Washington, who played in an all-black league of high schools, made that trip north to play, too. He starred on the Michigan State team that shared the 1965 national championship with Alabama. The next year, both teams finished undefeated but finished behind Notre Dame. Many Alabama fans believe the segregation battles of the day cost the team votes in the polls.
One look at the rosters today illustrates how much time has passed.
"He would be very pleased," Foster said of her brother. "He wanted it to not be a phenomenon that there was a black quarterback. ... Before, there would be a black quarterback and we would say, 'Oh! We're really rooting for that team.' Now, they both have them, so we really have to see who's good."
Some struggles have nothing to do with political systems or civil rights.
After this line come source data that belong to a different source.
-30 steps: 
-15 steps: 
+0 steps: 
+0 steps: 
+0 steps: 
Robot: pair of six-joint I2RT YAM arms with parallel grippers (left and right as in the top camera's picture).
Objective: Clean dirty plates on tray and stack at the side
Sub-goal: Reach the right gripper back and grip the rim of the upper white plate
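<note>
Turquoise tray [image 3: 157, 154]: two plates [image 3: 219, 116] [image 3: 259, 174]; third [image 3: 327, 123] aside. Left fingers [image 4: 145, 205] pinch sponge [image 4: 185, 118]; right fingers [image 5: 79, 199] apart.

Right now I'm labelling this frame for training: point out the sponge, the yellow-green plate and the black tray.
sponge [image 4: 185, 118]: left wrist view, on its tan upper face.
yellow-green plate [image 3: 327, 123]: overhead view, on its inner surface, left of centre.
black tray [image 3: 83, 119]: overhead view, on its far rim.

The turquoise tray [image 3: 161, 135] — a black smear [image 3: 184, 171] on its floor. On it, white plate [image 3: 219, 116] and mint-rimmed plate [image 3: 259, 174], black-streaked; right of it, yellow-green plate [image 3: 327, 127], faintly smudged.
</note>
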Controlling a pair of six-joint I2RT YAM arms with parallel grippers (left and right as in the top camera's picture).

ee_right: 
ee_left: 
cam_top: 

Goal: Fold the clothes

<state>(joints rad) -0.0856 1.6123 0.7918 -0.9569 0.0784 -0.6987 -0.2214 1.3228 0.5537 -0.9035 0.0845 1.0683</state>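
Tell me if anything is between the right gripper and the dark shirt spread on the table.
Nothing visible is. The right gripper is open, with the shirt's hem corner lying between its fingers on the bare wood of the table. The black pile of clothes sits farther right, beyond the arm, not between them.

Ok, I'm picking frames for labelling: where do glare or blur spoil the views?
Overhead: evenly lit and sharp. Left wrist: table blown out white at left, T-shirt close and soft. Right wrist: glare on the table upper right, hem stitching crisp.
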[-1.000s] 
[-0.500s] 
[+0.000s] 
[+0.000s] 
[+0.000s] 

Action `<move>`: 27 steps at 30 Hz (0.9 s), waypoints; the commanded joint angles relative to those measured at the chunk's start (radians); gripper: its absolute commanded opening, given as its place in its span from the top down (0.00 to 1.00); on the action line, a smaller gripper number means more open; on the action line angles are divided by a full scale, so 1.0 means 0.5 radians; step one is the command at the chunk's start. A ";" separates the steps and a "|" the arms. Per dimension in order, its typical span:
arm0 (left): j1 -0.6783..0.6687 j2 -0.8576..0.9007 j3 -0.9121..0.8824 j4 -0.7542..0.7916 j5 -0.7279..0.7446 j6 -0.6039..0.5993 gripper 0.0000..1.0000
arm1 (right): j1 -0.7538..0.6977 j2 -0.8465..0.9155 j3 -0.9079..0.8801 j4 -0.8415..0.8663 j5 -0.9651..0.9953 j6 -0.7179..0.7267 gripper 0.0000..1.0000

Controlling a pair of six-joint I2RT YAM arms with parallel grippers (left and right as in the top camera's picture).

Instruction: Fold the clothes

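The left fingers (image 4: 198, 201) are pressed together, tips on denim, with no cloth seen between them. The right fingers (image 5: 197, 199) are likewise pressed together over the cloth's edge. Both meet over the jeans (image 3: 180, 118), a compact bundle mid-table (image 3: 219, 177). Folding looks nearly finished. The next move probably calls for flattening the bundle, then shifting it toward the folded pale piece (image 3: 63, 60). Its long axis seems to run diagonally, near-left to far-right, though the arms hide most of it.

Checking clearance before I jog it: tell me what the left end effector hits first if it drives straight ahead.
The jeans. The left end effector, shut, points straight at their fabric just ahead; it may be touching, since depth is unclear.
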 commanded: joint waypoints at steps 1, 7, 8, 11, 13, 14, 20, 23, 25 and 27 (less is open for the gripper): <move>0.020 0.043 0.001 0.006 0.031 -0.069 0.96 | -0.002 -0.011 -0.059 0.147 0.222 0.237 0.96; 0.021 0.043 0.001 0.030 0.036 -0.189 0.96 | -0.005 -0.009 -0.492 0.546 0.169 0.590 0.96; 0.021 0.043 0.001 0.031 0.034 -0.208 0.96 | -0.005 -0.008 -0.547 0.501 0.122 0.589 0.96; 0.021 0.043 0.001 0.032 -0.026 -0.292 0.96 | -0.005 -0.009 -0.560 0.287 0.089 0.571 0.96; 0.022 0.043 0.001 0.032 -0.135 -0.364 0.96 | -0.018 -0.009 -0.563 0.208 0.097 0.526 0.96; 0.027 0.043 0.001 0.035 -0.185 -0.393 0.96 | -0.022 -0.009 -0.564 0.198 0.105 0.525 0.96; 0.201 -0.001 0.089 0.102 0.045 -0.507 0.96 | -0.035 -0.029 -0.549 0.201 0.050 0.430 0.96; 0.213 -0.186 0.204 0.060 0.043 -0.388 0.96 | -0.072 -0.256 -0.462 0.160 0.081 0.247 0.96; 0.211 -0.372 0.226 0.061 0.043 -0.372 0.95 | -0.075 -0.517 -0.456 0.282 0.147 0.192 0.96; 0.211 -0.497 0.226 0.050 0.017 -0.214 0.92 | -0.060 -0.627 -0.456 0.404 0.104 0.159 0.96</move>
They are universal, although no less painful for being so. Jake Scott played safety at Georgia from 1967 to '68. He played nine seasons in the NFL, starting 123 of 126 games. Scott lives on Kauai, the westernmost of the five islands of Hawaii. He spent 30 years there being a recluse, running a charter fishing business and stiff-arming his alma mater as well as the entire sport.
Earlier this year, Scott received a phone call from Jim Mandich, his teammate with the Miami Dolphins. Mandich suffered from bile duct cancer.
"Jim Mandich called me," Scott said. "He was in the hospital. He passed away [in April]. He said, 'Would you do me a favor?'
"I said, 'Jim, I would do anything I can do for you.' I thought it would be something simple.
"He said, 'If you get in the College Football Hall of Fame, would you go?'
"I said, 'Yes, I'll go for you, Jim,'" Scott said. "That's essentially what happened."
In the lives of the Class of 2011 of the College Football Hall of Fame, we see the passage of time and how far we have come as a society. The stories Barbara Stephens Foster and Jake Scott told delivered a more valuable lesson. In order to look back, you have to be lucky enough to get old.